Angelo Urrutia Picked a Hell of a Year to Launch His Brand—and He Wouldn’t Change a Thing

Just hours before debuting his first collection for 4S Designs, the brand he built from scratch, Angelo Urrutia walked me through racks of clothing set up in a temporary Paris Fashion Week showroom and told me about everything that was wrong with them.

“This is not correct, it’s going to be tonal,” he said of a zip-up parka. “This sample, unfortunately, is not made correctly. This is meant to be an elastic,” he said about the waist on a trouser based on a Korean war jumpsuit. “The stitching here is not correct, it'll be better in production,” he said of a cotton and cashmere sweatshirt designed to look like the one Eddie Murphy wears in the 1992 film Boomerang. The mistakes seemed endless: The t-shirts were made with the wrong kind of collar stitch. A jacquard graphic on a merino wool sweater was in the wrong place. And so on.

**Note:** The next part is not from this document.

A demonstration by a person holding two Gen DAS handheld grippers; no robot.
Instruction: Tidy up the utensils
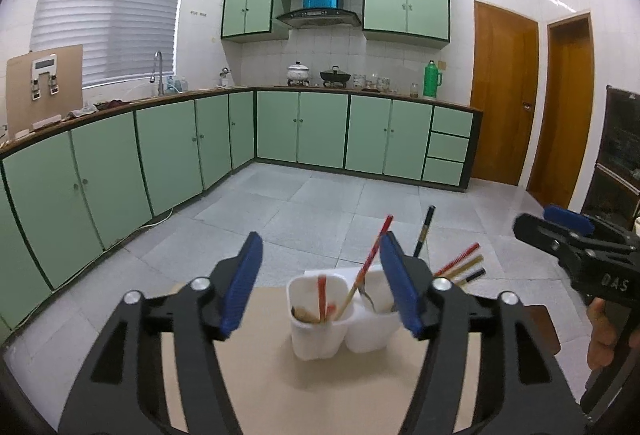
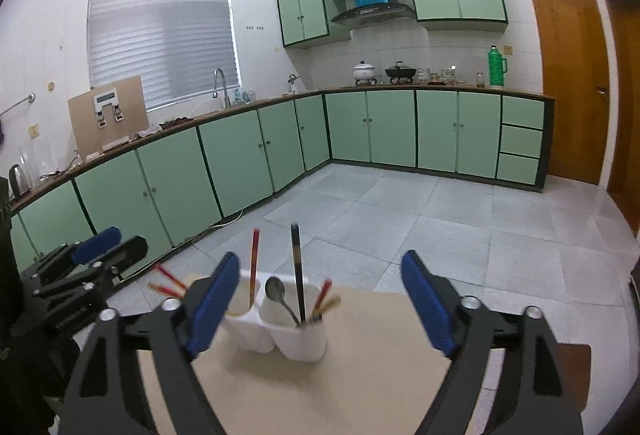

This tendency, I learned over the course of about a year hanging out with Angelo, as he worked to perfect his vision of men’s fashion, was indicative of two things: How damn hard it is to start a brand from nothing and have things made exactly the way you want them to be, and how gloriously, stubbornly exacting his vision is. 4S Designs isn’t your typical streetwear upstart or some niche tailoring outfit—it’s a grand conceit interested in no less than building a new kind of style universe.

We were joined in the showroom by Angelo’s wife Lilly and their five-year-old daughter Ahmelia, and a team of Italian fashion production and sales experts Angelo hired to build 4S with him. None of them took any of this personally. Angelo wasn’t angry or even agitated, it seemed, by all of the flaws. He was simply very clear about how things were supposed to be, and all of the ways that they were not. Not yet.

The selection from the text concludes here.